If you have a good filtration setup then carbon is totally not needed. I dont have any carbon in any of my tanks.

~Dj


----------



## piranha45 (Apr 8, 2003)

ok... what do you guys think of nitrofish's suggestion of all sponges-- that sound pretty good? is the ammonia remover needed?


----------



## InSinUAsian (Jan 3, 2003)

He has the right idea. Anything that can add biological filtration is suppior to chemical filtration. Carbon is just a waste of money to me. Sure it works, but you have to keep replacing it.

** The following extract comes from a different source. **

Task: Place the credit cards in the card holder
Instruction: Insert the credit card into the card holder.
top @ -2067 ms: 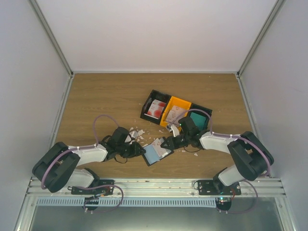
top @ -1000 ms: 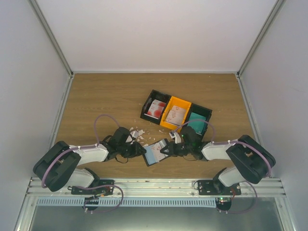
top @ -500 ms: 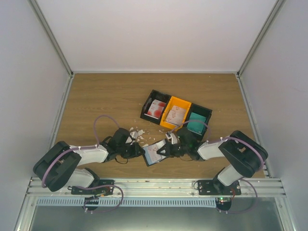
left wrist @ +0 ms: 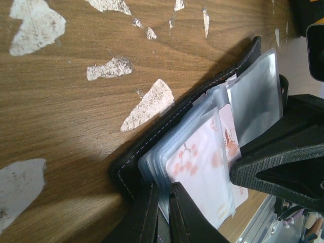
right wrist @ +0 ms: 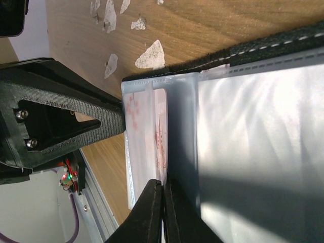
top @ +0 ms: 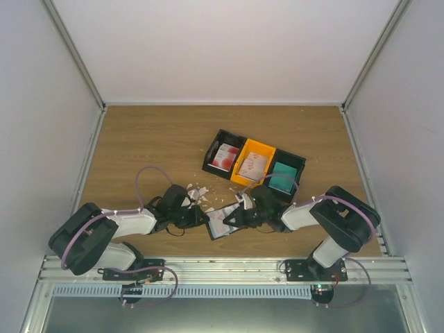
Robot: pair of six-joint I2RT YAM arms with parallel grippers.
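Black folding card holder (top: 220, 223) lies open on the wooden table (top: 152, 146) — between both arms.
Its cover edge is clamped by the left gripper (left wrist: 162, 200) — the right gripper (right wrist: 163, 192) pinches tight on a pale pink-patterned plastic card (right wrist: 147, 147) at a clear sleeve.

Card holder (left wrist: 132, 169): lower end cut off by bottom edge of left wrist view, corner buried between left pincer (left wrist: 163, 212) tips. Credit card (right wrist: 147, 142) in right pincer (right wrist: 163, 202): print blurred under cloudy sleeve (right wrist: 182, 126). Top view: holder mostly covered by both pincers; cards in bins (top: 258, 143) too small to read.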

If you get a good biological filtration going, you wont need the carbon. they do the same thing, except one is permanent, while the other needs replacing.

~Dj


----------



## Young Gotti (Jan 29, 2003)

I use two sponges and 1 carbon in my AC 300.


----------



## Winkyee (Feb 17, 2003)

I've never used carbon in my A/C filters or any other filter.


----------



## Xenon (Nov 15, 2002)

I just use the sponge


----------



## bobme (Feb 17, 2003)

I am going to use sponge, carbon, and bio-balls in my 520.


----------



## Raptor (Jan 3, 2003)

If it is not broke, don't fix it. :smile: I use carbon and my water is always crystal clear. I pay 50 cents per pound, and get a 10 pound bag for 5 bucks.


----------



## Raptor (Jan 3, 2003)

I'm not saying you must have it. But why woulden't you. Whats the pros?
I have used ammonia chips too. But the carbon does a better job on keeping water sparkly


----------



## Mr. Hannibal (Feb 21, 2003)

I´ve never use it...as been said, just a waste of money, the biological media in the sponge is enough and you don´t have to replece it, just rinse with aquarium water!


----------



## thePACK (Jan 3, 2003)

Raptor said:


> If it is not broke, don't fix it. :smile:


 exactly..

i found out that in a regular filter system..i had to use carbon to remove the funky smell from the tank.(stank).but since i been running a sump ..i have yet to buy any.....anybody notice a difference from regular to sumps?


----------



## Guest (Jun 11, 2003)

I don't use carbon. 
in my AC's I use sponge and bio balls or ceramic noodles. I also use media bags filled with crushed coral to prevent any ph shock.


----------



## RhomZilla (Feb 12, 2003)

nitrofish said:


> carbon is only good for removing chemicals and tannins from the water by adsorbtion.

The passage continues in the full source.